On February 17, 2014, the roof of the Mauna Ocean Resort Gym in Gyeongju, Korea (Figure 1), collapsed due to the heavy weight of accumulated snow, resulting in 113 casualties. Although the primary cause of the accident was defective construction [1], the rooftop snow accumulation (Figure 1(b)), which exceeded 50 cm after the accident at the site, played a significant role for the collapse. The operational snow warning system of Korea (http://www.kma.go.kr/weather/warning/status.jsp) was unable to monitor this heavy snow accumulation [2]. Only 16 cm/day of snow accumulation was observed at the gauge located 14 km from the accident site (Figure 1). This postsurvey of the accident suggests that the snow accumulation cannot be accurately estimated through simple spatial interpolation, primarily because the factors influencing snow accumulation (such as winter precipitation and temperature) show significant spatiotemporal variability depending on meteorological [3] and geographical [4, 5] conditions.

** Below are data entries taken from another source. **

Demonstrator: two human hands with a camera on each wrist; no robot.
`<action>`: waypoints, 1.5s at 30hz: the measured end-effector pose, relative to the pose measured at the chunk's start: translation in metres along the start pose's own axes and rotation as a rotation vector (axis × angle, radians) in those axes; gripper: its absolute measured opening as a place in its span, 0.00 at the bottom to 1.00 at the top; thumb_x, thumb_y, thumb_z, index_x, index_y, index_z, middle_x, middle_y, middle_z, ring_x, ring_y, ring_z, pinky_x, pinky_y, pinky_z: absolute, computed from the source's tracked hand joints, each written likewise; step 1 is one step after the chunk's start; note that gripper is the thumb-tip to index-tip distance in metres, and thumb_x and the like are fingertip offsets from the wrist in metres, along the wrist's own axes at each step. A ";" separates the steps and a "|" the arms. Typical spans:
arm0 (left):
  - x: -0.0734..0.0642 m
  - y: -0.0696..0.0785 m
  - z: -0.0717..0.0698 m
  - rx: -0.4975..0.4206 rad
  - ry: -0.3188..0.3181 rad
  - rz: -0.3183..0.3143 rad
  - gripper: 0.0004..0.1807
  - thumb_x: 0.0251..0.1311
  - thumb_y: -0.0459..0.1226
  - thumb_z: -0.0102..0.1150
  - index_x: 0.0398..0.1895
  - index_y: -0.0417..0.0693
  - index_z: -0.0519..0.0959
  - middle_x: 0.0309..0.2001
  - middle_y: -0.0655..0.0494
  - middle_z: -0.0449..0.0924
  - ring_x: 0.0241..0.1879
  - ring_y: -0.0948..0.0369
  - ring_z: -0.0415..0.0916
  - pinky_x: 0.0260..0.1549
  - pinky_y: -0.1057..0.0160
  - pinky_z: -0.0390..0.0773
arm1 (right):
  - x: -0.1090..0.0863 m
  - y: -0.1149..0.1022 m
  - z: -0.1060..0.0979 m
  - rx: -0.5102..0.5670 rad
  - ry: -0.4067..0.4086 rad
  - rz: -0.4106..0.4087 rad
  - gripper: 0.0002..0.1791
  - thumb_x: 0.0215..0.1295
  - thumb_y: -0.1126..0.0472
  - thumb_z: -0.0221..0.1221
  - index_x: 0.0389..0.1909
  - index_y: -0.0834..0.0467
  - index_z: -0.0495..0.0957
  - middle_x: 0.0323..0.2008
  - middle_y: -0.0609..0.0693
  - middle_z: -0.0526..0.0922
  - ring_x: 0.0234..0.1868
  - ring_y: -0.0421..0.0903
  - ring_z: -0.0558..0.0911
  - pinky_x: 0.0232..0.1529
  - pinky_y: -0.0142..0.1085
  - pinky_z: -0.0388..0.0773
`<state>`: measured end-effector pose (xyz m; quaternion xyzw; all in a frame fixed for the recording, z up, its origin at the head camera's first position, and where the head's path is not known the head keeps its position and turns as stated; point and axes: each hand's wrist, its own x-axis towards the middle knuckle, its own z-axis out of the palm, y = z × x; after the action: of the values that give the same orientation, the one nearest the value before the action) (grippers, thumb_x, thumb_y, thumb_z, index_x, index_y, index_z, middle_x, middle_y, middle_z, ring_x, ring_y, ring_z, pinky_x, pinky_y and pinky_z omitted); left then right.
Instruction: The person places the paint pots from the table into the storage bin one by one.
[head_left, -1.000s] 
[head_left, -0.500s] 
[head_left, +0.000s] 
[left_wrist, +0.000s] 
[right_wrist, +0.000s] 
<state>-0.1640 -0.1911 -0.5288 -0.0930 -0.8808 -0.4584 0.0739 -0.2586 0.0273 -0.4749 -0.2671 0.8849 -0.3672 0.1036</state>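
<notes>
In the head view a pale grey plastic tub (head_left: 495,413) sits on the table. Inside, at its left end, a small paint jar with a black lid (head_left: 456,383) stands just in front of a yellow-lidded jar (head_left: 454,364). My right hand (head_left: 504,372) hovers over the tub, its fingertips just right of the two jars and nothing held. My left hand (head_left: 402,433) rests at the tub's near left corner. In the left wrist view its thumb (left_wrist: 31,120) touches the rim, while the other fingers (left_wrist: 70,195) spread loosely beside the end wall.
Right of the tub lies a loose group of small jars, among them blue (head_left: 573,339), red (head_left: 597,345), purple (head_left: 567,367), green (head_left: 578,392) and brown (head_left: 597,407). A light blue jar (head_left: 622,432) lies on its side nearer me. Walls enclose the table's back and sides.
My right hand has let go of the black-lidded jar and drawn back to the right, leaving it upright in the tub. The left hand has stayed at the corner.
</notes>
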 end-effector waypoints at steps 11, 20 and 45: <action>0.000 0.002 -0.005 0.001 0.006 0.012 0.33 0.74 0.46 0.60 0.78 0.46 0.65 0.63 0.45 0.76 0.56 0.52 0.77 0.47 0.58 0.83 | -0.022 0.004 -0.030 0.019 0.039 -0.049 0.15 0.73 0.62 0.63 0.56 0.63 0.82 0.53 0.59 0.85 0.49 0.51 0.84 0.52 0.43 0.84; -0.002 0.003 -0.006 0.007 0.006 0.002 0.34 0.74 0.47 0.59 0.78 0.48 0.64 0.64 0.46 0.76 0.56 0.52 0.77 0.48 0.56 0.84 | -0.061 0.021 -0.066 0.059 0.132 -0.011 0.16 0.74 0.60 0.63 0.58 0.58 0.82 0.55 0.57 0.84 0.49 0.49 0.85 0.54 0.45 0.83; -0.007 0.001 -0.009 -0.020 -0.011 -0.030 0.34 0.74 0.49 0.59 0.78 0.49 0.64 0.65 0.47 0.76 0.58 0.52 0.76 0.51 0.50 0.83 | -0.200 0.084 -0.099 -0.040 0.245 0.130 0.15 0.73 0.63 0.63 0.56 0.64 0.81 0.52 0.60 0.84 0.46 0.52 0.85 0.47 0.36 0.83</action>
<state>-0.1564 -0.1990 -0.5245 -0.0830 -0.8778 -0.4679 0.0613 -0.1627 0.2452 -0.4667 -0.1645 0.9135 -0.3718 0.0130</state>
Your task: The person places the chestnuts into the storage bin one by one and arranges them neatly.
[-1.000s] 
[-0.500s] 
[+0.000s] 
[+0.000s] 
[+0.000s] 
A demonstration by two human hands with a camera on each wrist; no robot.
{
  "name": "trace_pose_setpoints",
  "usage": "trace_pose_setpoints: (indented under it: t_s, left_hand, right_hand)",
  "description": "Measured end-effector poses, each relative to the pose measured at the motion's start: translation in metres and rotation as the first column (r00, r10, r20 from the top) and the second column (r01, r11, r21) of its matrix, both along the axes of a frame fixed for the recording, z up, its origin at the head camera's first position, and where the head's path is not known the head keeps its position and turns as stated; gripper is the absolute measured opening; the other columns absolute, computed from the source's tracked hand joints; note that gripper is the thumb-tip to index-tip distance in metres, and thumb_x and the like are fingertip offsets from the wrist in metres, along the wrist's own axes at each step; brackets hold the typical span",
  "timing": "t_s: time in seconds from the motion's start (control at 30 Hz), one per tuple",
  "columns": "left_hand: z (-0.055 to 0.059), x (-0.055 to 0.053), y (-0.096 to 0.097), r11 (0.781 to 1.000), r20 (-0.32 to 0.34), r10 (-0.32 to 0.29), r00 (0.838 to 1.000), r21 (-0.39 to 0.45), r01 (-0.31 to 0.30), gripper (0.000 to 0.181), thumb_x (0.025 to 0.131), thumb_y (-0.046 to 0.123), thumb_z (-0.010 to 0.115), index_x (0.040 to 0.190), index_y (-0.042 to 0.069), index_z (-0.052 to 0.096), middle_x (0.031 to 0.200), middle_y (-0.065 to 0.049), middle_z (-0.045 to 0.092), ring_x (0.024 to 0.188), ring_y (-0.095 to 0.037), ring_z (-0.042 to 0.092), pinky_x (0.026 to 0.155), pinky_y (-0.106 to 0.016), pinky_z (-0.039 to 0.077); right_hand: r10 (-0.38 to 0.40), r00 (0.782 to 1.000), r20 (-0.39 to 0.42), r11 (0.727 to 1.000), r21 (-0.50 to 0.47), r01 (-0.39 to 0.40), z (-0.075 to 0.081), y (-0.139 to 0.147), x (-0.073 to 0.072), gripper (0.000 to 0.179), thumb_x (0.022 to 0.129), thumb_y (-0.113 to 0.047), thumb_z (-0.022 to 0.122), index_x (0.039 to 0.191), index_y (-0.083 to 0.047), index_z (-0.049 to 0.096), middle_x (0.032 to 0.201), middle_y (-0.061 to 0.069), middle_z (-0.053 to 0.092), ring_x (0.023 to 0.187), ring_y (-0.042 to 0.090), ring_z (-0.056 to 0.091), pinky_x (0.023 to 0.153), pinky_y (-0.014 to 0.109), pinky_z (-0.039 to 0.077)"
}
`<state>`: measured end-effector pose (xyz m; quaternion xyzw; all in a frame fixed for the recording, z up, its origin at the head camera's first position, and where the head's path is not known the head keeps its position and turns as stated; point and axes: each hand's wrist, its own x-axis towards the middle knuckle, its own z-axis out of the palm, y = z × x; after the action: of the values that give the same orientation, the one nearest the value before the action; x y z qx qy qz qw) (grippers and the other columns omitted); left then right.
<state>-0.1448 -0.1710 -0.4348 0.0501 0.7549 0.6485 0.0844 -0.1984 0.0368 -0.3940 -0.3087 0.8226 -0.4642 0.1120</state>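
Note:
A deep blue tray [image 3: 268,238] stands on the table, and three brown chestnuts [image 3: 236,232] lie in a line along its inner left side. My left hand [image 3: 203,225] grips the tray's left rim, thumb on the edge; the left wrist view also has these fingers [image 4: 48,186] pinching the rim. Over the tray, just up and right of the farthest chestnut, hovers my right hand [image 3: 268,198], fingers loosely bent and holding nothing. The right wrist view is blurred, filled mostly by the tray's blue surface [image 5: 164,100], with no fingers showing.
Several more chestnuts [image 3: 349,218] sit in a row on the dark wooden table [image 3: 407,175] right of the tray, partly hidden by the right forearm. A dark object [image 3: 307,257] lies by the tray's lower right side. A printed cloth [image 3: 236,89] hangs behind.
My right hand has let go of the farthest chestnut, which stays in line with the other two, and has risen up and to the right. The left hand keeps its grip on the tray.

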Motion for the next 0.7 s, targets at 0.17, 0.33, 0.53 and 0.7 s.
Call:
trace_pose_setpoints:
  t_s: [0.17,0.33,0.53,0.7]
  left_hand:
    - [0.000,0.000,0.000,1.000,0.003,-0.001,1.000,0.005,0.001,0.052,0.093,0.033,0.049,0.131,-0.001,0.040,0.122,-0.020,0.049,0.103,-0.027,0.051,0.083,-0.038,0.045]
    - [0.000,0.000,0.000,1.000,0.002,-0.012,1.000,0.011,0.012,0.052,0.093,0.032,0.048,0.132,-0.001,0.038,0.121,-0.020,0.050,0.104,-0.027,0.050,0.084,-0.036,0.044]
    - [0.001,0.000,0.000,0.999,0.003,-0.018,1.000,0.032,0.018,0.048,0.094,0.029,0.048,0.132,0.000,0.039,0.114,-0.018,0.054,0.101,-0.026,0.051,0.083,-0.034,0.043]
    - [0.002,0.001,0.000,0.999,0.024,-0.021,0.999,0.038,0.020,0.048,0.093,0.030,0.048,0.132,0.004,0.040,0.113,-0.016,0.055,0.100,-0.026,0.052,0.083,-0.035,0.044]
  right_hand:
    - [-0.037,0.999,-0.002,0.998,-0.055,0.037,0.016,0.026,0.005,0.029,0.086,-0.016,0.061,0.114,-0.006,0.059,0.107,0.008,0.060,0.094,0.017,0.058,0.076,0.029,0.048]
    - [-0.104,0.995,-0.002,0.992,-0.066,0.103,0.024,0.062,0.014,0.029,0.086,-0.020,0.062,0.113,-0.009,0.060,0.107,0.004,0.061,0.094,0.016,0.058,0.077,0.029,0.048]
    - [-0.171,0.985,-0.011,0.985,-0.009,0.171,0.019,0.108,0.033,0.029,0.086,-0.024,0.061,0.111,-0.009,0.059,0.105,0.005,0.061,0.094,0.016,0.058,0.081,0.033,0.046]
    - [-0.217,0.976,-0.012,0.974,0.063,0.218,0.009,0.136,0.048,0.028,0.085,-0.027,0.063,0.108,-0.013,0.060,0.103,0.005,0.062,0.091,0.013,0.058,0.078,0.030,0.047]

In practice, snow accumulation is often approximated using the ten-to-one rule, but the rule can be easily broken due to the high variability of snow density and the shape of ice crystals [6]. The actual ratio between the snow accumulation and the precipitation varies between 2 : 1 and 45 : 1 [7], depending on how the shapes of the snowflakes and ice crystals change as the temperature increases [8]. In addition, the wind can move the accumulated snow from one location to another [911]. The ideal approach to estimate the snow accumulation involves analyzing the physical mechanisms of snowmelt and interaction with the wind [8, 12, 13]. However, this approach requires information on variables that are difficult to observe, such as temporal variation in temperature and the internal structure of the accumulated snow [4], hindering the operational use of this approach [14]. Alternately, methods based on the statistical relationships between various factors affecting the snow accumulation have been studied [1517]. However, the relationships between the snow accumulation and factors such as precipitation, temperature, and vapor pressure cannot be fully explained with simple statistical models. Furthermore, these factors are observed at point locations on the ground and show significant spatiotemporal variability, which adds to the uncertainty of the snow accumulation estimations at ungauged locations [18, 19].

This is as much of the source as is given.